Background information
- Born: Fabiana Cozza dos Santos 16 January 1976 (age 50) São Paulo, Brazil
- Genres: MPB, Samba
- Occupations: Singer; Writer; Researcher;

= Fabiana Cozza =

Fabiana Cozza dos Santos (born 16 January 1976) is a Brazilian singer, writer, researcher, and interpreter. She is considered one of the "best of her generation" and "the best Brazilian performer of today", being compared to Elis Regina, Elizeth Cardoso, and Clara Nunes.

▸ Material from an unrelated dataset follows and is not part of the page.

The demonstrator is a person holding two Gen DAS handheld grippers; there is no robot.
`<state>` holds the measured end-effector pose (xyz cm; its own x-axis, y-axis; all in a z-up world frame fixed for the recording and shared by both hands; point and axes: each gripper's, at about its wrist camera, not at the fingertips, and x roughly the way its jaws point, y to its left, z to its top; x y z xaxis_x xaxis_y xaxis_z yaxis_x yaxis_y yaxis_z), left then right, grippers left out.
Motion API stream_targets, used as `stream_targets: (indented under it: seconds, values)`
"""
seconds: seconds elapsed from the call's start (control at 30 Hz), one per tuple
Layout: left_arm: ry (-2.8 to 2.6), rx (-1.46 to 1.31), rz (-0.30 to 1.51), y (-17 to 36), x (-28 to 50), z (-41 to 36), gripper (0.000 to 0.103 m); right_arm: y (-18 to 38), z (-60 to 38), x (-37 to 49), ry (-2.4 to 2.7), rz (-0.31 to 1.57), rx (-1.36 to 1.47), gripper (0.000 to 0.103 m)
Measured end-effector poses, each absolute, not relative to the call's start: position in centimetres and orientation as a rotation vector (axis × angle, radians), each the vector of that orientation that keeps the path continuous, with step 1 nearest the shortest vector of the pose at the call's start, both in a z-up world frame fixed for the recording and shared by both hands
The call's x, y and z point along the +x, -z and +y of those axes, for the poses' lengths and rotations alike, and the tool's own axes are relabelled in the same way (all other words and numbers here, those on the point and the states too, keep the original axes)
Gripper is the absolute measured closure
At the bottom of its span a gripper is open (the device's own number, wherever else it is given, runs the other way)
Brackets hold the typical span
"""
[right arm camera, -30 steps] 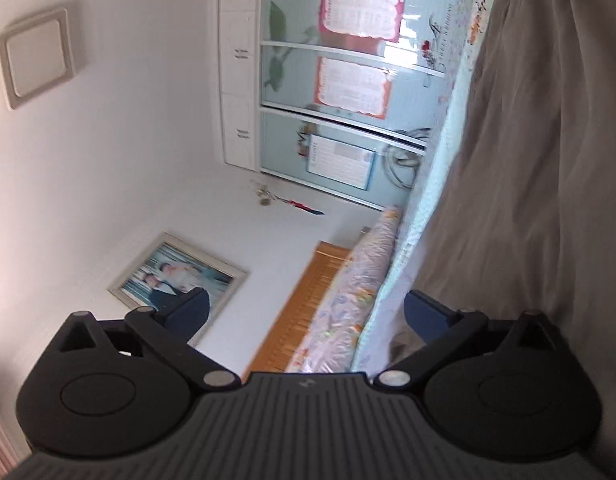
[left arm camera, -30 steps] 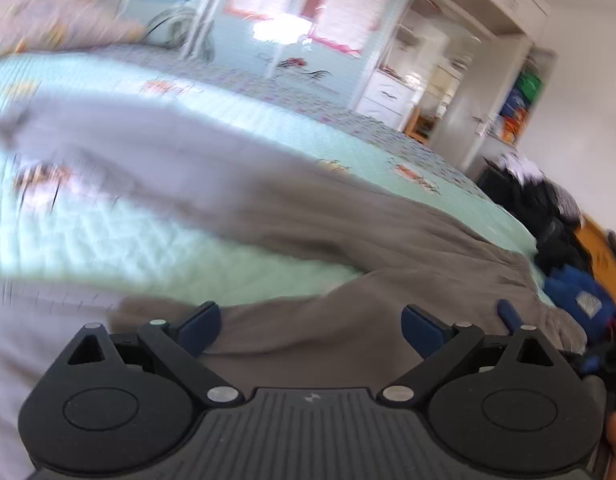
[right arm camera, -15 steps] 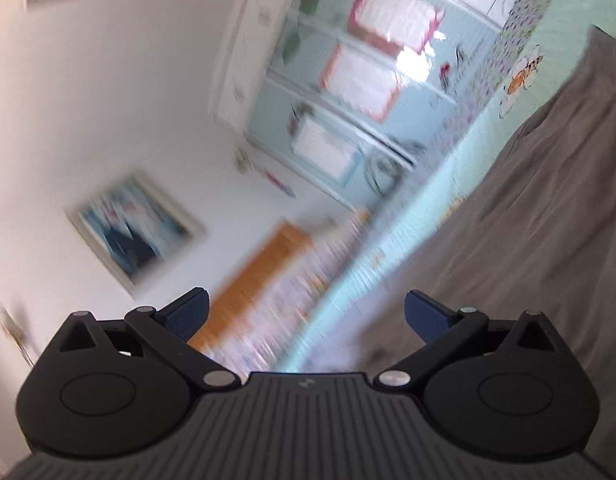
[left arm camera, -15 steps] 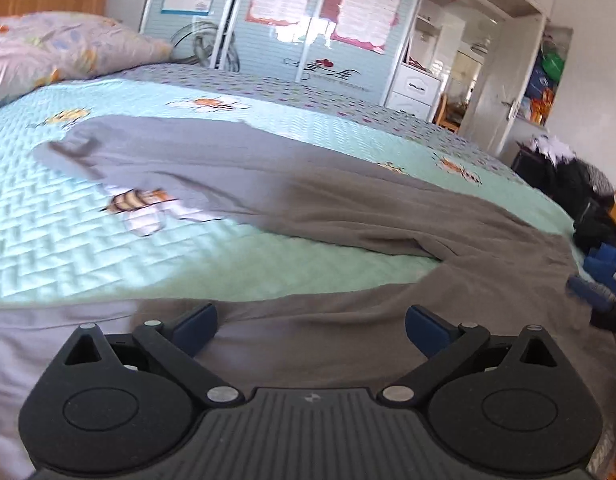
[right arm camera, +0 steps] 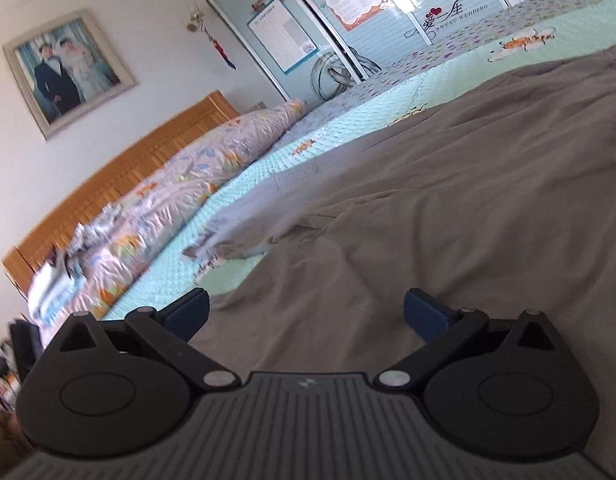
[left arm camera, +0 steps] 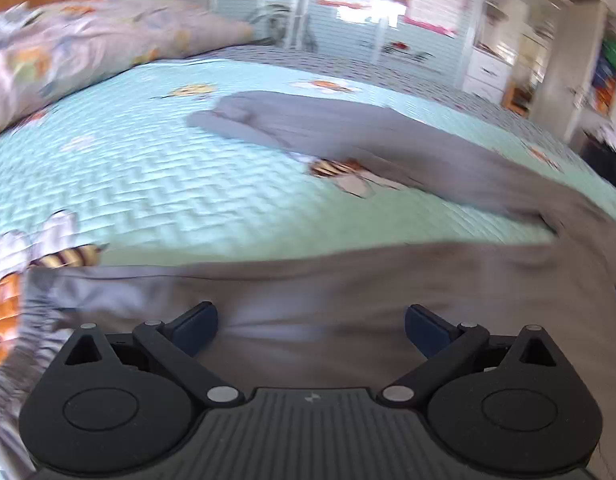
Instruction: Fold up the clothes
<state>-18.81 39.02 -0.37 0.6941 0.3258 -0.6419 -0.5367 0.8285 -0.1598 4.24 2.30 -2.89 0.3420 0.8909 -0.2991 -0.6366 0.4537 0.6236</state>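
Note:
A pair of grey-brown trousers (left arm camera: 387, 148) lies spread on the mint quilted bed cover (left arm camera: 156, 184). One leg runs across the bed's middle. The other leg (left arm camera: 308, 292) lies along the near edge under my left gripper (left arm camera: 311, 322), which is open and empty just above it. In the right wrist view the trousers (right arm camera: 467, 184) fill the right side. My right gripper (right arm camera: 306, 312) is open and empty, low over the cloth.
A floral duvet (right arm camera: 156, 208) and wooden headboard (right arm camera: 120, 164) lie at the bed's head. Sliding wardrobe doors (right arm camera: 347, 8) stand beyond the far side. A framed photo (right arm camera: 68, 70) hangs on the wall. White shelves and a doorway (left arm camera: 547, 64) are at the right.
My left gripper has swung left along the near trouser leg toward its cuff end. My right gripper has turned from pointing at the wall to level over the trousers. Both stayed open.

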Motion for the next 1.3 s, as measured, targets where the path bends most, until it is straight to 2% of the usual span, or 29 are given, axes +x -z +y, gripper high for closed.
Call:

She began her career in the middle of the 1990s, becoming a member of group led by singer Jane Duboc. She released her first solo studio album in 2004. She has become famous for her technical rigor, dramaturgic resources and her strong live performances, which has led her to receive two awards as part of the Best of Brazilian Music awards: first in 2012 for Best Samba Singer, and in 2018 for Best Foreign Language Album. She has been nominated for other awards, such as the TIM Music Awards and the Prêmio Rival Petrobras, both in 2005. In 2024, she was nominated for the 2024 Brazilian Music Awards for best interpreter.

Cozza graduated with a degree in popular music, musical theory, and group practice by the Universidade Livre de Música Tom Jobim (now Emesp) and with a degree in journalism from the Pontifical Catholic University of São Paulo (PUC-SP), along with a master's degree in speech–language pathology from PUC-SP and is currently pursuing a doctorate in music from the State University of Campinas (Unicamp).

== Biography ==
Cozza was born in São Paulo on 16 January 1976. She is the firstborn child of one of the showmen of São Paulo-based samba school Camisa Verde e Branco, Oswaldo dos Santos, and teacher Maria Inês Cozza dos Santos. Her father has Black and Indigenous ancestry, while her mother has Italian and Portuguese ancestry. Oswaldo dos Santos is the son of a man of Black and Indigenous background and a Black woman from the city of Conquista, in the state of Minas Gerais. Fabiana's paternal grandmother always worked in the family's home, washing and selling clothes to sustain her son's studies, who would become one of the most well-known interpreters of samba-enredo in São Paulo's carnaval scene. Fabiana's mother, Maria Inês Cozza dos Santos, is of Italian and Portuguese background, whose ancestors emigrated after abolition of slavery in Brazil as the government recruited Europeans to emigrate and work on coffee plantations.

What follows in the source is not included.